À la fois réalisateur, scénariste et producteur de Sahara, Pierre Coré devait composer avec une triple casquette pas toujours évidente à porter. "Le plus grand défi à relever est de concilier le rôle de producteur – focalisé sur les dépassements de budget ; obligé de décider quels postes privilégier – et les desiderata du réalisateur – pour qui rien n’est impossible et certains points non négociables !", s'amuse-t-il.

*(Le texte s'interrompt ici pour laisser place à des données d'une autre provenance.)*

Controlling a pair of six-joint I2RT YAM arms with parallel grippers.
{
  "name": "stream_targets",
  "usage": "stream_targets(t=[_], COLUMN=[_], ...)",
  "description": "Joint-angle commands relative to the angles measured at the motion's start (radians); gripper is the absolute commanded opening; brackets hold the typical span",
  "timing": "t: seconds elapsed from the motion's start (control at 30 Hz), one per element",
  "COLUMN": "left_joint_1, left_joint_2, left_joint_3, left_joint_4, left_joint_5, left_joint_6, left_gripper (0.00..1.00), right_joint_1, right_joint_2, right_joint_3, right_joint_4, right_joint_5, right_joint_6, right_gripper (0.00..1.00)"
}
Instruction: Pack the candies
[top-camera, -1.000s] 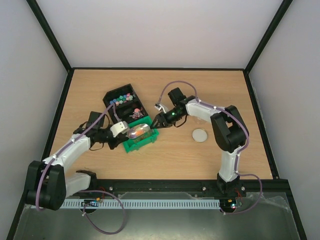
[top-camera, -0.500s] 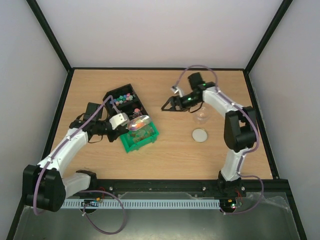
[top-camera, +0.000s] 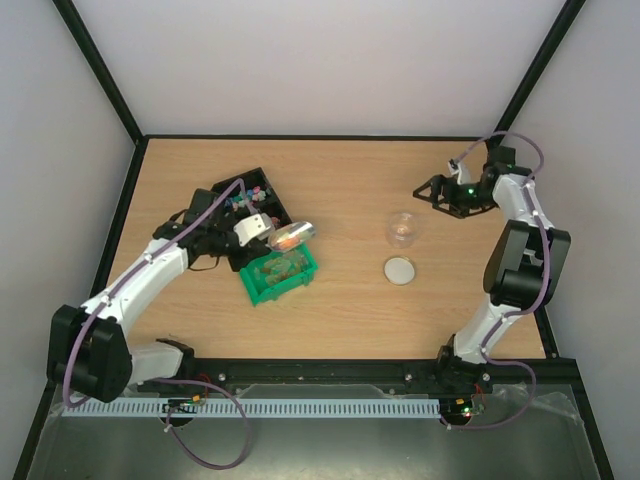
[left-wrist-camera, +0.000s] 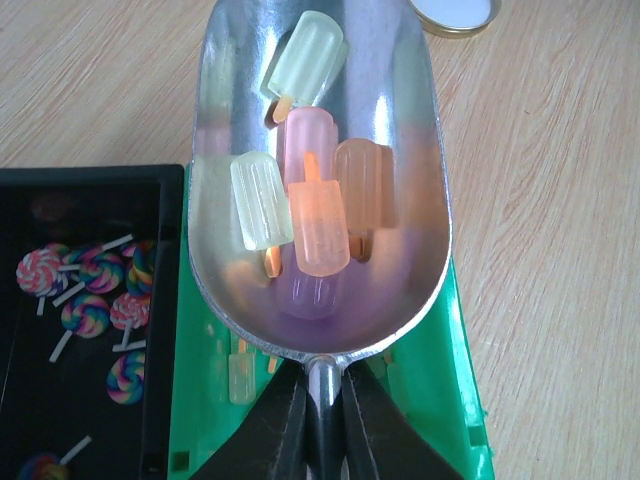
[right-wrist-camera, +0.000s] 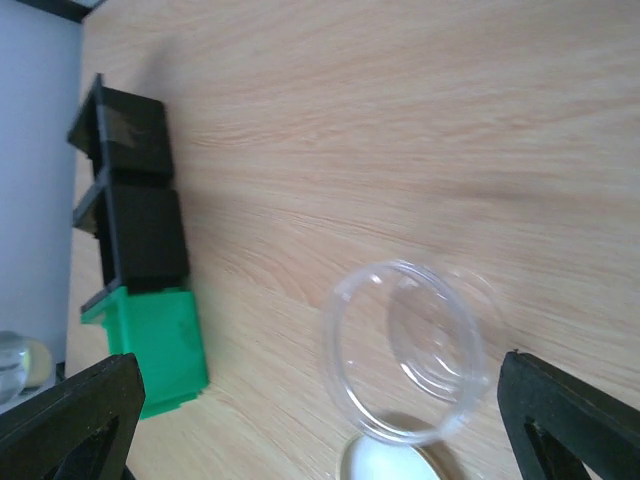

Le film a été conçu en deux parties : quatorze mois à Paris puis quatorze mois à Montréal. "Nous avons voulu garder la maîtrise du développement artistique en concevant à Paris les story-boards, le design, les recherches couleur, la modélisation des personnages et des décors principaux. Toute la grammaire du film a été validée avant de partir au Canada, ce qui nous préservait des dépassements de budget et de délais. L’équipe de Mikros, composée d’environ 80 personnes, s’est pleinement investie dans le projet. C’était un coup de coeur partagé", déclare Pierre Coré.
Une scène de Sahara a été particulièrement difficile à élaborer : celle du combat de danse entre les deux serpents femelles, Eva et Pietra. "Quand tu l’écris, cela te prend une ligne de scénario et tu es ravi. La concevoir et la mettre en scène, c’est le grand écart entre ton rêve et la réalité", se souvient Pierre Coré. "Il fallait d’abord trouver des références puis les interpréter : la danse, c’est tout un corps en mouvement. Retranscrire une chorégraphie avec deux personnages qui n’ont ni bras, ni pieds, ni bassin, c’est un immense défi !". Le réalisateur s'est notamment inspiré de vidéos de battles de hip-hop. Six personnes se sont occupées de cette scène à temps plein pendant deux mois.
Sahara regorge de clins d'oeil cinéphiles destinés aux adultes, tels que des références à La Planète des Singes ou encore Freaks.